**Your assignment**: Could you count the lines below that include the word "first" and give only the number?
══ Data supplied ══
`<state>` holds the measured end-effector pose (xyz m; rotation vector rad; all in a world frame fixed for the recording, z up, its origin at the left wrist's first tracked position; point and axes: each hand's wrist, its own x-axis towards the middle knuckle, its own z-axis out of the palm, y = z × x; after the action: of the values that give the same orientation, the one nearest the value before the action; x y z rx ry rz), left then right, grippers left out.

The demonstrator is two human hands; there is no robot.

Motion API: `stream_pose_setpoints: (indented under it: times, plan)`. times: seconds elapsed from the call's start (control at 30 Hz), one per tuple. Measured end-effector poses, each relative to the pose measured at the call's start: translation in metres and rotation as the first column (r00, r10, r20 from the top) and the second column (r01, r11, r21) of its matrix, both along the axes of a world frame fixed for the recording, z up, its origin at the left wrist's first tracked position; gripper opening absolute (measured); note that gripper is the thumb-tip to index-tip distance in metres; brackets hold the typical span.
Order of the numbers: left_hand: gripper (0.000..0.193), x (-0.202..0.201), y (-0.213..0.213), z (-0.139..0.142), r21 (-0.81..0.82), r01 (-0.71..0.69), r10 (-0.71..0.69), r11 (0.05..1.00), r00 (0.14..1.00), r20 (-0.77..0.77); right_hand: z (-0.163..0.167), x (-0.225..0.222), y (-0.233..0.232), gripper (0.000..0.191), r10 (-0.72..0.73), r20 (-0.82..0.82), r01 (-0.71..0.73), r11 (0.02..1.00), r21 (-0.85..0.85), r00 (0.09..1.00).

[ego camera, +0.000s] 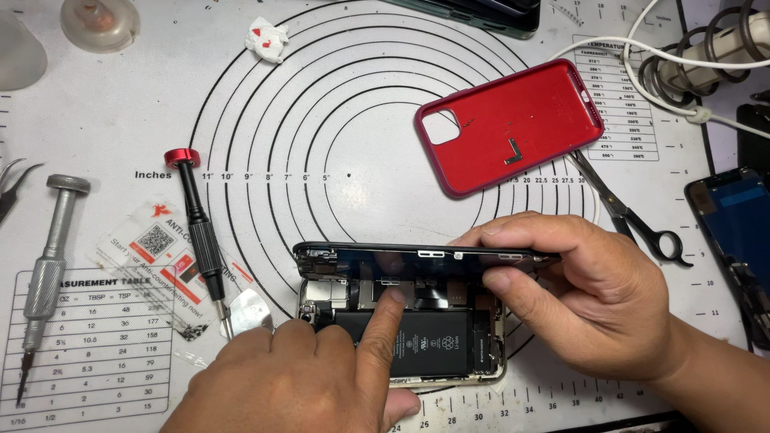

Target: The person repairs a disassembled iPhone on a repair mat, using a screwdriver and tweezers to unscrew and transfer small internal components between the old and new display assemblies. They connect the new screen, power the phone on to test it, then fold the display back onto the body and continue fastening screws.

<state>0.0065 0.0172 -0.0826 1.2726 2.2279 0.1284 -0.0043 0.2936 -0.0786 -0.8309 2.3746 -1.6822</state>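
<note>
An opened smartphone body [417,345] lies on the white mat, its black battery and boards exposed. Its dark screen panel [425,256] is lifted on edge along the far side of the body. My right hand [593,305] pinches the right part of that panel between thumb and fingers. My left hand [321,377] reaches in from below, and its index fingertip presses on a connector area just above the battery, under the raised panel.
A red-capped black screwdriver [200,232] lies left of the phone over a plastic packet [160,256]; a silver screwdriver [44,273] further left. A red phone case [513,136], scissors [634,216], cables [690,72] and another phone [738,232] sit to the right.
</note>
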Motion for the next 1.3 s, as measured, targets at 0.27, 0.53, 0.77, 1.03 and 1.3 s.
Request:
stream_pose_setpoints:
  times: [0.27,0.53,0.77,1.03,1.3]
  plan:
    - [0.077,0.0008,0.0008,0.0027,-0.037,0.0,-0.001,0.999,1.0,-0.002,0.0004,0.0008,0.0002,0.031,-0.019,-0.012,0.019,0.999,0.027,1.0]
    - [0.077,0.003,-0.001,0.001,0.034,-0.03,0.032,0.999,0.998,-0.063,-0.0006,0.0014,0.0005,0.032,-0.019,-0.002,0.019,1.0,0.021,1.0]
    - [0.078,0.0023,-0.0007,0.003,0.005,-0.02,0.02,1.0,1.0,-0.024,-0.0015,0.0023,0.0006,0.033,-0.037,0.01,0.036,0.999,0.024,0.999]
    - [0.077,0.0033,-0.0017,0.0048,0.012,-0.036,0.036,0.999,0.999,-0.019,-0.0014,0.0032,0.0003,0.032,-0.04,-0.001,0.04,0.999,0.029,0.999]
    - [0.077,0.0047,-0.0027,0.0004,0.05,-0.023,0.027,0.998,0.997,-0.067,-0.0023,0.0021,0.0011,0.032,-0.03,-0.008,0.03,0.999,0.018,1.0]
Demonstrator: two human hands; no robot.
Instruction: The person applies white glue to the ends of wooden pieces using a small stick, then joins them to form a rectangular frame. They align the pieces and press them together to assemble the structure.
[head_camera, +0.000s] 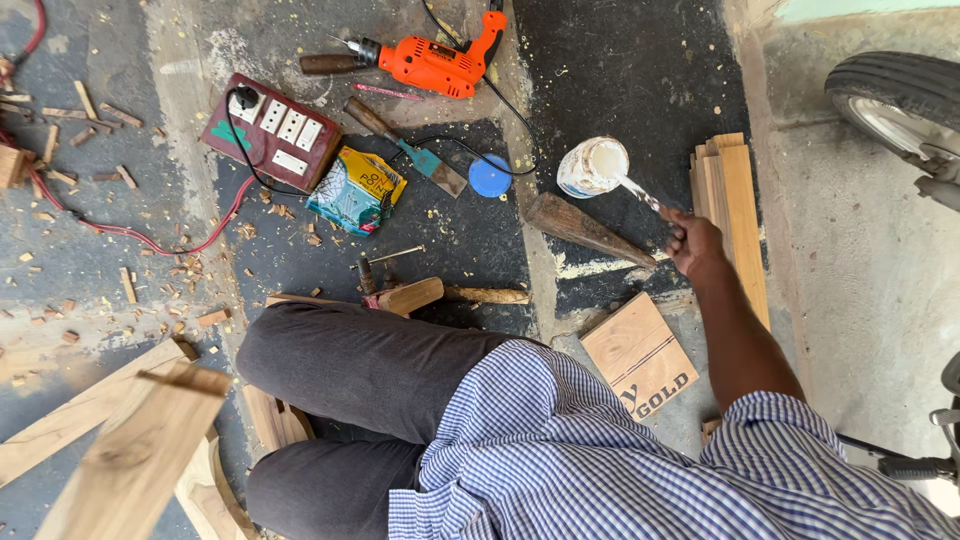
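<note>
The right hand (693, 243) is clenched round a thin stick (640, 192) dipped into the open round white tub of pale glue (592, 166) beside the stacked light wooden strips (738, 215), none visibly coated yet; the left hand is unseen.

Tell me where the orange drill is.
The orange drill lies on the floor at the top centre of the head view, just above the switch board and chisel.
</note>
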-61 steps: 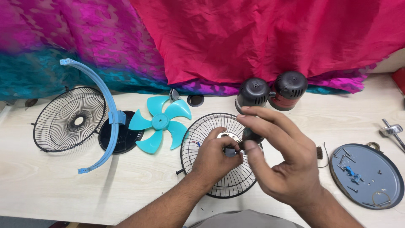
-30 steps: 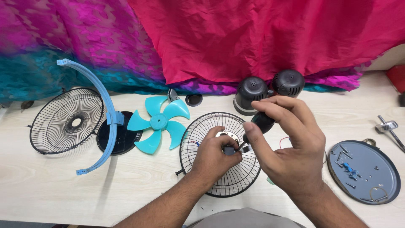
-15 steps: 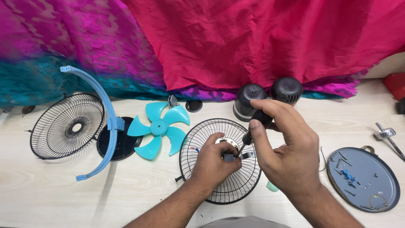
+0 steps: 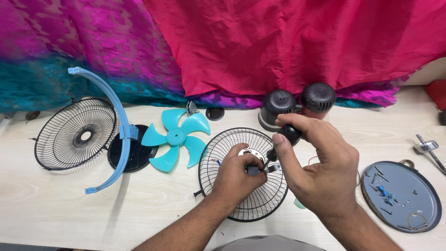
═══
**Solution to this problem**: 2